EXERCISE AIM: Give all of the data below again exactly, and drop the images.

STORED DATA:
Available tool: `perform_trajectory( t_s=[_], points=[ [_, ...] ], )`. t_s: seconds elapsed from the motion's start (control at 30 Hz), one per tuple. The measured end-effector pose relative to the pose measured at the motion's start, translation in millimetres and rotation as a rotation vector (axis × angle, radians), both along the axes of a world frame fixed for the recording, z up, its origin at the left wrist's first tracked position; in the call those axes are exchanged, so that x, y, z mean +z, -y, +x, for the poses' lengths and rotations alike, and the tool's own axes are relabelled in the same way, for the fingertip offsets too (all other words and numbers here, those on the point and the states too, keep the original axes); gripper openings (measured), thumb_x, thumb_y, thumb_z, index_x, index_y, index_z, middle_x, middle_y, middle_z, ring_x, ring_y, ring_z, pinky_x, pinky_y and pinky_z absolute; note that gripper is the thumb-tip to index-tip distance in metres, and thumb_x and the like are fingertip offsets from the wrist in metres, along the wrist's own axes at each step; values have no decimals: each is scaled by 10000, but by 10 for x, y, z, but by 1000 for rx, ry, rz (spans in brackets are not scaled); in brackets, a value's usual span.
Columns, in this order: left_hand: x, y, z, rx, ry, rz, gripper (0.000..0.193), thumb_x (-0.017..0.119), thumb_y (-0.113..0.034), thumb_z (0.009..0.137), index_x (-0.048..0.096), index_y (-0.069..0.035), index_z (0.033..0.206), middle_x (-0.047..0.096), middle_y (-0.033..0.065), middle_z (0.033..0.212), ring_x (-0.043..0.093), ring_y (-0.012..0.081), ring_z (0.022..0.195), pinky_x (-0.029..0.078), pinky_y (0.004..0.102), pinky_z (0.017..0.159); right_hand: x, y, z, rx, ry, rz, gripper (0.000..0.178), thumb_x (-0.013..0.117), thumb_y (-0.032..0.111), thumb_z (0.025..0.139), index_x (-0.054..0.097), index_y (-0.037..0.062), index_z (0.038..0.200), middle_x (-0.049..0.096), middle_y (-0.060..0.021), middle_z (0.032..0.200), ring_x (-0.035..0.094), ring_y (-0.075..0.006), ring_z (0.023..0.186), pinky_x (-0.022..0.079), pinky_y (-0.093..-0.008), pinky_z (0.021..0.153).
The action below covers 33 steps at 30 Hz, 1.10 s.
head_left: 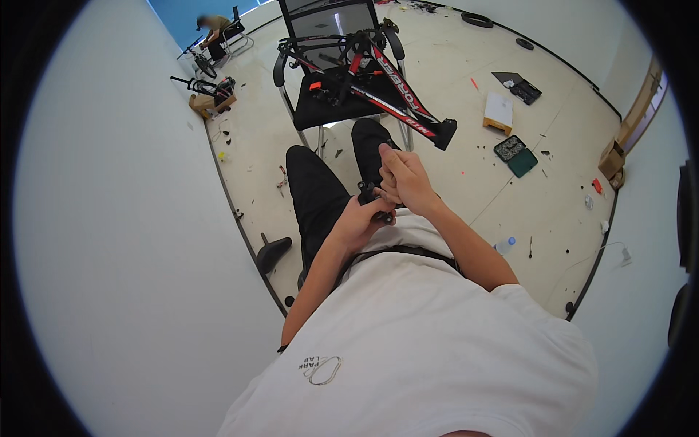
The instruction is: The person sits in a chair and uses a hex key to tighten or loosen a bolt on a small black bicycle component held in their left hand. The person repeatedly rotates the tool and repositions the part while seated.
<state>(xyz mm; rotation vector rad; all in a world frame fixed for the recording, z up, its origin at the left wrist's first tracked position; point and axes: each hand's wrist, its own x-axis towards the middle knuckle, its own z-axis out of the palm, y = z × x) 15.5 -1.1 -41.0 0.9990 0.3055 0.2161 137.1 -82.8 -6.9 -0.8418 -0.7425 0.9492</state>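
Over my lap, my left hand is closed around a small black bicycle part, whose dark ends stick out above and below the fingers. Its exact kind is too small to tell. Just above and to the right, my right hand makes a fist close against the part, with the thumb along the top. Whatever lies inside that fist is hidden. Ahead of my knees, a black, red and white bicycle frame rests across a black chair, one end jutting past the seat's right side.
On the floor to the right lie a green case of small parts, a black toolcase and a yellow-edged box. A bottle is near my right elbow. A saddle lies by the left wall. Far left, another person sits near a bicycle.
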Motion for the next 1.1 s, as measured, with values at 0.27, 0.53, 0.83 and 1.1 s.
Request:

SOLUTION TO THIS PROBLEM:
Available tool: `perform_trajectory( t_s=[_], points=[ [_, ...] ], )`. t_s: seconds elapsed from the motion's start (control at 30 Hz), one per tuple. The measured end-effector pose relative to the pose measured at the motion's start, translation in millimetres and rotation as a rotation vector (axis × angle, radians), both along the axes of a world frame fixed for the recording, z up, its origin at the left wrist's first tracked position; in the call those axes are exchanged, so that x, y, z mean +z, -y, +x, for the poses' lengths and rotations alike, and the tool's own axes are relabelled in the same way, for the fingertip offsets too (all other words and numbers here, those on the point and the states too, keep the original axes); gripper openings (measured), thumb_x, thumb_y, thumb_z, index_x, index_y, index_z, middle_x, middle_y, middle_z, ring_x, ring_y, ring_z, pinky_x, pinky_y and pinky_z absolute; note that gripper is the thumb-tip to index-tip distance in metres, and thumb_x and the like are fingertip offsets from the wrist in metres, along the wrist's own axes at each step; values have no decimals: each is scaled by 10000, but by 10 for x, y, z, but by 1000 for rx, ry, rz (spans in brackets are not scaled); in brackets, a value's usual span.
Columns, in this order: left_hand: x, y, z, rx, ry, rz, gripper (0.000..0.193), thumb_x (-0.017..0.119), thumb_y (-0.113..0.034), thumb_z (0.009..0.137), index_x (-0.048..0.096), index_y (-0.069..0.035), index_z (0.033..0.206), middle_x (-0.047..0.096), middle_y (-0.033..0.065), middle_z (0.033..0.212), ring_x (-0.043..0.093), ring_y (-0.012..0.081), ring_z (0.022..0.195), pinky_x (-0.029..0.078), pinky_y (0.004..0.102), pinky_z (0.017..0.159); right_hand: x, y, z, rx, ry, rz, gripper (0.000..0.178), thumb_x (-0.013..0.117), thumb_y (-0.032..0.111), thumb_z (0.025..0.139), index_x (-0.054..0.097), index_y (-0.037..0.062), index_z (0.038..0.200), middle_x (-0.049..0.096), middle_y (-0.060..0.021), middle_z (0.032..0.200), ring_x (-0.035..0.094), ring_y (-0.075..0.006), ring_z (0.023..0.186), pinky_x (-0.022..0.079), pinky_y (-0.093..-0.008), pinky_z (0.021..0.153).
The action below covers 33 steps at 30 Hz, 1.10 s.
head_left: 
The instruction is: The person sits in a chair and uses a hex key to tighten or loosen a bolt on a small black bicycle component held in their left hand. The person repeatedly rotates the tool and repositions the part while seated.
<state>(xyz mm; rotation vector rad; all in a world frame fixed for the recording, z up, its origin at the left wrist's first tracked position; point and axes: each hand's wrist, its own x-axis towards the middle knuckle, its own z-axis out of the palm, y = z × x) 15.5 -1.1 -41.0 0.9990 0.3055 0.2161 137.1 -82.8 -6.9 -0.8418 -0.7425 0.9492</state>
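Over my lap, my left hand is closed around a small black bicycle part, whose dark ends stick out above and below the fingers. Its exact kind is too small to tell. Just above and to the right, my right hand makes a fist close against the part, with the thumb along the top. Whatever lies inside that fist is hidden. Ahead of my knees, a black, red and white bicycle frame rests across a black chair, one end jutting past the seat's right side.
On the floor to the right lie a green case of small parts, a black toolcase and a yellow-edged box. A bottle is near my right elbow. A saddle lies by the left wall. Far left, another person sits near a bicycle.
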Motion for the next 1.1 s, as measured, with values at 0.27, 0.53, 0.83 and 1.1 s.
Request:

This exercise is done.